[Opening Information provided section]

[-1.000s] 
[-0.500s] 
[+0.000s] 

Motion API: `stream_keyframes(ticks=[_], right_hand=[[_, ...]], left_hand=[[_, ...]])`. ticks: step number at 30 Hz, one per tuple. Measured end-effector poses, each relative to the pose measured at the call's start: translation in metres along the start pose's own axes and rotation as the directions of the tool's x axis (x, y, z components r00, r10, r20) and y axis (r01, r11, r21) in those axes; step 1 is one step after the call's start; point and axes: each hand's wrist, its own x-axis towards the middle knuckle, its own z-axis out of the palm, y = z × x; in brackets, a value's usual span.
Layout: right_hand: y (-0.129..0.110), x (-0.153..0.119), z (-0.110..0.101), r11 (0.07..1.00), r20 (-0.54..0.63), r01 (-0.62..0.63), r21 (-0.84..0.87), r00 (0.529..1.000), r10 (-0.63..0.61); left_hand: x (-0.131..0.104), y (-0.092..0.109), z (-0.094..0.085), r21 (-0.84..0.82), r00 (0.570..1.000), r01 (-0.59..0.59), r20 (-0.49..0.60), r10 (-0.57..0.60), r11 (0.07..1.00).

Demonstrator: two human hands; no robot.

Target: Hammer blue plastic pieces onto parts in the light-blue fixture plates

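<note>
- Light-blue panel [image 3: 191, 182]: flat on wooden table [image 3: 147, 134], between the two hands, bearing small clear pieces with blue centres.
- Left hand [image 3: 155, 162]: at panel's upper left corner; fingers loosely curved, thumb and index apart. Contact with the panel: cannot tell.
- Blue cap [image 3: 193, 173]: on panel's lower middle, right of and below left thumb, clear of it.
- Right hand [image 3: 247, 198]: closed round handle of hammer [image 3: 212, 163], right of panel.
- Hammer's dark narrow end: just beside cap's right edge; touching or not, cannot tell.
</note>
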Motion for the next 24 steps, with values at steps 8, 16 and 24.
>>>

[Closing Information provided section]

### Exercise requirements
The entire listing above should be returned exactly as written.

### Solution to the problem
[-1.000s] 
[-0.500s] 
[+0.000s] 

Motion API: `stream_keyframes(ticks=[_], right_hand=[[_, ...]], left_hand=[[_, ...]])`. ticks: step number at 30 Hz, one per tuple. Measured end-effector poses, each relative to the pose measured at the call's start: translation in metres along the start pose's own axes and rotation as the directions of the tool's x axis (x, y, z components r00, r10, r20) and y axis (r01, r11, r21) in those axes; step 1 is one step after the call's start; point and axes: each hand's wrist, its own x-axis towards the middle knuckle, its own z-axis out of the palm, y = z × x; in brackets, a value's usual span.
Layout: right_hand: y (-0.129..0.110), x (-0.153..0.119), z (-0.110..0.101), r11 (0.07..1.00), r20 (-0.54..0.63), r01 (-0.62..0.63), r21 (-0.84..0.87), r00 (0.529..1.000), r10 (-0.63..0.61); left_hand: x (-0.131..0.104), y (-0.092..0.109), z (-0.094..0.085), r21 (-0.84..0.82), r00 (0.570..1.000), r01 (-0.59..0.59), r20 (-0.49..0.60), r10 (-0.57..0.60), r11 (0.07..1.00).

Demonstrator: two human hands; no robot.

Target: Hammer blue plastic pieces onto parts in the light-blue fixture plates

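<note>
- Light-blue panel [image 3: 191, 182]: flat on wooden table [image 3: 147, 134], between the two hands, bearing small clear pieces with blue centres.
- Left hand [image 3: 155, 162]: at panel's upper left corner; fingers loosely curved, thumb and index apart. Contact with the panel: cannot tell.
- Blue cap [image 3: 193, 173]: on panel's lower middle, right of and below left thumb, clear of it.
- Right hand [image 3: 247, 198]: closed round handle of hammer [image 3: 212, 163], right of panel.
- Hammer's dark narrow end: just beside cap's right edge; touching or not, cannot tell.
</note>
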Motion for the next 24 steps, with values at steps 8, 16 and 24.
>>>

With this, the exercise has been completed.